Alice GRANGER GUITARD

Editions Stock.

 

Quelque chose pousse Annie Ernaux, depuis toujours, avec une grande et constante force, à maintenir sa recherche, ses investigations, sa pensée, le sens d'un don de soi, l'idée de sauver une chose qui dépasse sa personne pour atteindre le général, le collectif et même l'être humain dans son ensemble, dans cet intervalle qu'elle identifie à une différence de classes sociales, ce travail immense ne pouvant se faire qu'à partir de son enracinement à elle dans ce qu'elle appelle le monde des dominés.

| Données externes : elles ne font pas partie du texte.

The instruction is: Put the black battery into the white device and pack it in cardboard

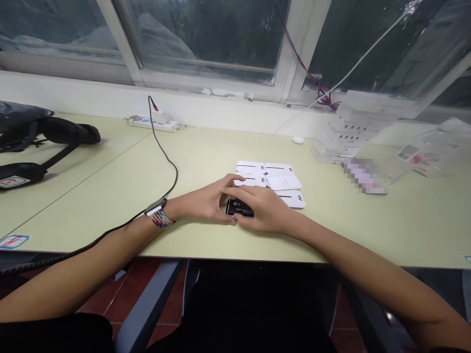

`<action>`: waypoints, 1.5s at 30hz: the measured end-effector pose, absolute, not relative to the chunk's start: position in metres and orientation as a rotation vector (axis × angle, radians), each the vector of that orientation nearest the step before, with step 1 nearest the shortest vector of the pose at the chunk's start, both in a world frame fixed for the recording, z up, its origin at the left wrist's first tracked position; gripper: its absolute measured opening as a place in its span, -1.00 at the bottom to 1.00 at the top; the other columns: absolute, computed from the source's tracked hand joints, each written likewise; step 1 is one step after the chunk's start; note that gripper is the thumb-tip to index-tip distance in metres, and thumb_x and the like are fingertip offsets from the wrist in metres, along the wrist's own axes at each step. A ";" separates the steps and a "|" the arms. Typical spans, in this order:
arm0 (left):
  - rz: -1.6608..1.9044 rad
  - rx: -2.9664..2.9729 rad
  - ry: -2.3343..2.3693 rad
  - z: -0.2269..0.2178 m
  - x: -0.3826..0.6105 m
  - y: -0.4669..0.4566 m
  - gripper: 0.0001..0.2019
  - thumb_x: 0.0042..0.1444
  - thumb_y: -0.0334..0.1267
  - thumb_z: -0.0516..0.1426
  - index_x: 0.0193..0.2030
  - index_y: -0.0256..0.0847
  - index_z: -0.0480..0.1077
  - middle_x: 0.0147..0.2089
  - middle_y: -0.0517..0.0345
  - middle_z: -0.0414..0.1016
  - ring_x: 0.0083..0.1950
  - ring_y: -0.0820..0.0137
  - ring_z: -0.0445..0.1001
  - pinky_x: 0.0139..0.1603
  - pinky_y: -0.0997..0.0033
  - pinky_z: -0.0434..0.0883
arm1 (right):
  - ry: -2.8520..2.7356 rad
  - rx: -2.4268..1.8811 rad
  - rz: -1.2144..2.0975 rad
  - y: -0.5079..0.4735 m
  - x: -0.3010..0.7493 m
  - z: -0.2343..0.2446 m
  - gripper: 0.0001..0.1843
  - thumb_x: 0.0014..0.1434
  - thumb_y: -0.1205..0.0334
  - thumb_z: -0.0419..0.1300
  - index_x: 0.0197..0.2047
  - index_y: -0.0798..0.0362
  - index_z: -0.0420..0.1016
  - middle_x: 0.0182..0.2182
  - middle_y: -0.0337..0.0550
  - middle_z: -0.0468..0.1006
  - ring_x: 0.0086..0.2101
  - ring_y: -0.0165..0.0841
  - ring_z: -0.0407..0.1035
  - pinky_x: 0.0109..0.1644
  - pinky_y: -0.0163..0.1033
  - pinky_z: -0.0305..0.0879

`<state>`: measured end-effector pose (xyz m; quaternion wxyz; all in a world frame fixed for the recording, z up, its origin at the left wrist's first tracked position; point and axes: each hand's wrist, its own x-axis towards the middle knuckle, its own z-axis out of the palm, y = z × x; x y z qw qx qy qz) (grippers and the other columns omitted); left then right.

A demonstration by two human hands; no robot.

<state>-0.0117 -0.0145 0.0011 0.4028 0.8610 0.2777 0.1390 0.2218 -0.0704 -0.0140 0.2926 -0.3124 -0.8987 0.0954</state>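
A black flat block [240, 208] printed with white "mAh" lettering, like a power bank, lies at the near left of a group of white cards or flat packs [280, 169]. My right hand [268, 210] covers its right part, thumb at the near edge and fingers curled over the far side. On the other side my left hand [206, 202] makes a wide C around the block's left end. Its thumb tip is by the near edge, and its index finger reaches over a white card. Whether the left fingers touch the block is hard to see.
A black cable [172, 164] runs from a power strip [158, 123] across the table and under my left forearm. White boxes [340, 139], a small white oval object [298, 140] and a clear plastic bag [423, 152] stand back right. Black gear [47, 137] lies far left.
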 end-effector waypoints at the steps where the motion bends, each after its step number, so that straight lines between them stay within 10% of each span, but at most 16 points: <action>1: 0.346 2.172 0.704 0.001 -0.012 -0.014 -0.05 0.13 -0.08 0.46 0.54 -0.02 0.07 0.14 -0.04 0.51 -0.13 0.23 0.56 -0.26 0.30 0.41 | -2.396 -0.824 0.264 -0.071 0.224 -0.014 -0.40 0.33 0.34 0.27 0.41 0.01 0.39 0.04 0.00 0.68 -0.08 -0.15 0.57 -0.02 -0.01 0.51; 9: 0.361 2.230 0.708 -0.001 -0.010 -0.012 0.01 0.07 -0.04 0.49 0.56 0.01 0.06 0.04 0.05 0.50 0.02 0.14 0.55 0.02 0.15 0.46 | -2.416 -0.693 0.302 -0.073 0.233 -0.015 -0.76 0.40 0.35 0.22 0.08 0.00 0.61 0.10 -0.01 0.67 0.16 -0.10 0.46 0.28 0.11 0.44; 28: 0.353 2.264 0.771 0.001 -0.012 -0.012 0.00 0.00 -0.01 0.50 0.53 0.00 0.15 0.13 -0.01 0.51 0.11 0.06 0.56 0.10 0.10 0.47 | -2.560 -0.656 0.198 -0.078 0.246 -0.021 -0.54 0.49 0.21 0.21 0.39 0.02 0.53 0.28 -0.07 0.65 0.46 -0.03 0.23 0.52 0.28 0.28; 45: 0.268 2.312 0.811 0.002 -0.011 -0.009 -0.05 0.07 0.05 0.48 0.51 -0.01 0.16 0.18 -0.05 0.48 0.16 0.04 0.53 0.16 0.07 0.44 | -2.357 -1.215 0.005 -0.047 0.319 -0.017 -0.68 0.47 0.21 0.12 0.09 0.06 0.68 0.03 0.12 0.71 0.03 -0.02 0.57 0.14 0.18 0.48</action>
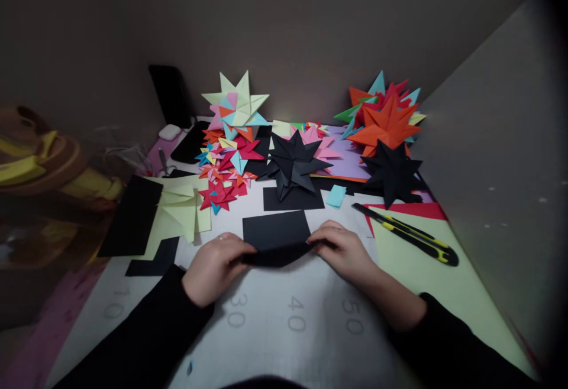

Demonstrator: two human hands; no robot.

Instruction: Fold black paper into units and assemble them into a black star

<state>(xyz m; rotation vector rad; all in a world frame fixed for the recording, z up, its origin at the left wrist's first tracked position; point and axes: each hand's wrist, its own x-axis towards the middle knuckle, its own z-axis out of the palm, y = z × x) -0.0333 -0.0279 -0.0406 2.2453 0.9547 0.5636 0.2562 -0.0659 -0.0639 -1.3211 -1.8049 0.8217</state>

Ce quelque chose qui la pousse si fort, qu'elle peut par exemple dire comme le fait d'avoir elle-même réalisé le désir de son père d'une ascension sociale, qui lui fait donner la preuve qu'il est possible de passer d'une classe sociale de dominés à une classe sociale de dominants, ne se dévoile dans toute sa capacité subversive, comme ce qui de plus en plus s'avèrera un authentique acte politique, que dans l'écriture. Car cette écriture, qui peu à peu trouvera en quittant définitivement la forme roman et la fiction sa forme de telle manière que la chose à dire apparaisse par les mots dans sa dureté originaire, fait un peu plus que mettre en acte l'irruption de gens et de choses appartenant au monde des dominés dans le monde des dominants. Cette écriture ne s'en tient pas du tout à cette différence de classes, au statut de transfuge, ne célèbre pas du tout la victoire d'être passée dans le monde des dominants.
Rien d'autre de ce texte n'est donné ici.